More than 8,000 securities are available at the launch, with fractional shares starting at $1 and trades fundable in USD or USDC.
The expansion places Coinbase in direct competition with Robinhood, which has built its core user base on zero-commission equities and has been aggressively adding cryptocurrency products.
How It Works
Trading runs 24 hours a day, five days a week, though Coinbase noted that extended-hours sessions carry reduced liquidity and wider spreads for eligible symbols. Clearing, custody, and execution are handled by Apex Fintech Solutions, not Coinbase's own brokerage infrastructure.
Coinbase One subscribers earn uncapped USDC rewards on their trading balance.
A Coinbase spokesperson confirmed to The Block that zero-commission stock trading will be permanent but declined to share details on the revenue model.

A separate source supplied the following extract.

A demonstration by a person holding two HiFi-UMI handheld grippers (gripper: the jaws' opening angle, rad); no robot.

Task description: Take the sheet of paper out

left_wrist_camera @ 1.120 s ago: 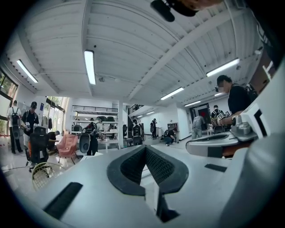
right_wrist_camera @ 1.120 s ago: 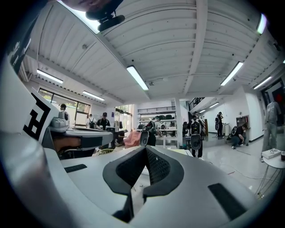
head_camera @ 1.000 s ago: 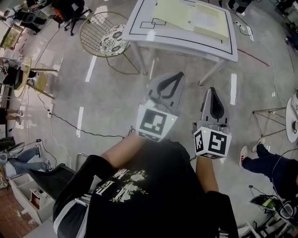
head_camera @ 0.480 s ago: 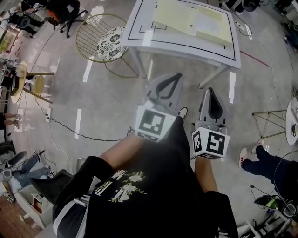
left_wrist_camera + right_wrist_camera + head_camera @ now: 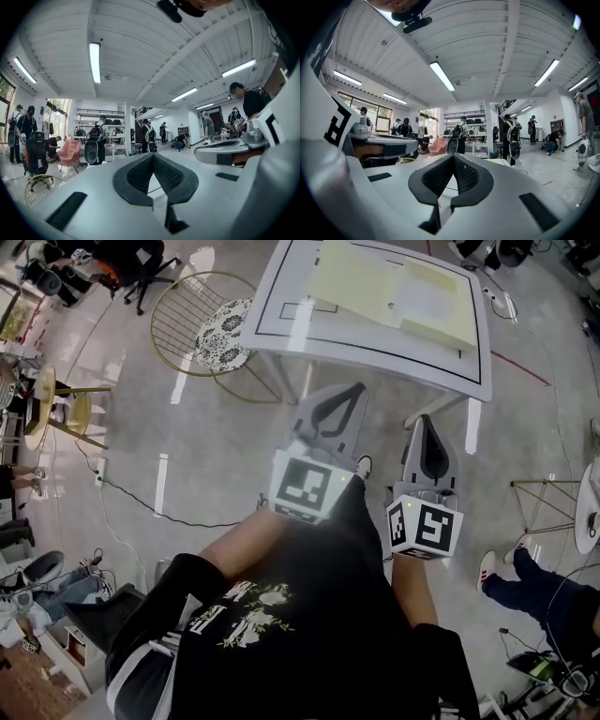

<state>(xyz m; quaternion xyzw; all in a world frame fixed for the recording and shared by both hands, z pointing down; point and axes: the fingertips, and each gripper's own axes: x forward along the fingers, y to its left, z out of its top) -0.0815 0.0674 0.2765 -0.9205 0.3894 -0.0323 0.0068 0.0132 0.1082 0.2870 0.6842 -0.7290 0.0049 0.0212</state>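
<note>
A white table (image 5: 281,329) with black outline marks stands ahead of me. On it lies a pale yellow folder (image 5: 356,282), and a clear-covered sheet of paper (image 5: 427,298) lies on the folder's right part. My left gripper (image 5: 357,388) is held level over the floor, short of the table's near edge, shut and empty. My right gripper (image 5: 425,418) hangs beside it, a little further back, also shut with nothing in it. The left gripper view shows the left gripper (image 5: 153,155) with its jaws closed. The right gripper view shows the same of the right gripper (image 5: 453,154).
A gold wire chair (image 5: 217,322) with a patterned cushion stands left of the table. A black cable (image 5: 141,495) runs across the floor at the left. A person's legs (image 5: 530,573) and a gold wire frame (image 5: 551,493) are at the right. Several people stand in the room beyond.
Both grippers have travelled forward together towards the table, which now sits lower and larger in the head view. Their jaws have stayed shut.
</note>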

As part of the launch, Yahoo Finance will add a "Trade on Coinbase" button to each stock and crypto asset page, allowing direct one-click execution from Yahoo's research interface. Yahoo Finance users are being offered a one-month free trial of Coinbase One Basic.
The Roadmap Ahead
Coinbase plans to expand 24/5 trading to thousands of additional stocks in coming months.
This spring, it intends to launch stock perpetual futures through Coinbase Bermuda Ltd. for traders outside the U.S., providing capital-efficient 24/7 exposure to U.S. equities - those products will not be available to U.S. users.
Longer term, Coinbase has said it plans to offer tokenized stocks that could trade around the clock globally and be used as on-chain collateral, pending regulatory approval.
Revenue Context
The equities expansion comes after Coinbase posted a Q4 net loss of $667 million, with transaction revenue and subscription income both declining quarter over quarter.
Adding equity trading represents an attempt to reduce the company's heavy dependence on cryptocurrency trading volumes - and to loosen the tight correlation between its COIN stock price and Bitcoin's (BTC) price swings.